Livros · 14/05/2008 - 09h33 - 61 Comentários

A Atlantic Monthly publica, este mês, uma resenha de A biblioteca à noite, do argentino Alberto Manguel, que está saindo enfim nos EUA. (A edição brasileira é de 2006.) É uma delícia para quem gosta de livros:

Ao mergulhar profundamente na vida dos livros, Maguel destila seu assunto com anedotas maravilhosas: o método de catalogação da China no século 10, que consistia em ordenar os autores por sua posição social; um dicionário mesopotâmio trazia inscrito um alerta a possíveis ladrões sobre a vingança de Ishtar; o excêntrico colecionador alemão Aby Warburg reorganizava sua biblioteca continuamente para que refletisse a composição de sua mente. A história mais comovente que conta é a do empréstimo clandestino de livros na ala para crianças de Auschwitz-Birkenau.

A biblioteca à noite é uma lembrança de tudo aquilo que livros – reais, físicos – representaram ao longo do tempo. São amigos, memórias, consolos, fugas para o pensamento. Enquanto objetos, carregam histórias e seu envelhecimento é, por si, uma lembrança de nossa mortalidade. Choramos, com Manguel, a destruição da civilização asteca durante a queima de livros da inquisição mexicana de Juan de Zumarraga.

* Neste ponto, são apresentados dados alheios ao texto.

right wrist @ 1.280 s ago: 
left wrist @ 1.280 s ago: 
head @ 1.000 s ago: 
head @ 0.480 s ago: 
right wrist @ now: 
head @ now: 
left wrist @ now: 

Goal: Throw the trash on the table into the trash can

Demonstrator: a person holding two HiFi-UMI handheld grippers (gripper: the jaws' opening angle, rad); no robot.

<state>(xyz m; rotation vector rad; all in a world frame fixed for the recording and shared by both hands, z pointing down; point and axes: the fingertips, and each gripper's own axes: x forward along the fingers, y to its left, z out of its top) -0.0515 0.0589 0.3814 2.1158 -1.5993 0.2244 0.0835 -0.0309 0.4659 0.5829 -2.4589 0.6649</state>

Também celebramos a sobrevivência de um pequeno livrinho de orações judaicas que ele encontrou num mercado de Berlim. ‘Do fogo, da água, do percurso do tempo, de leitores negligentes e das mãos de censores, cada um de meus livros sobreviveu para contar sua história.’ Sua impertinência nos ensina a respeito da importância de lembrar.

Os livros talvez estejam acabando. Não que acabarão para o todo sempre – mas são já, e cada vez menos, as fontes que consultamos para este ‘importante lembrar’.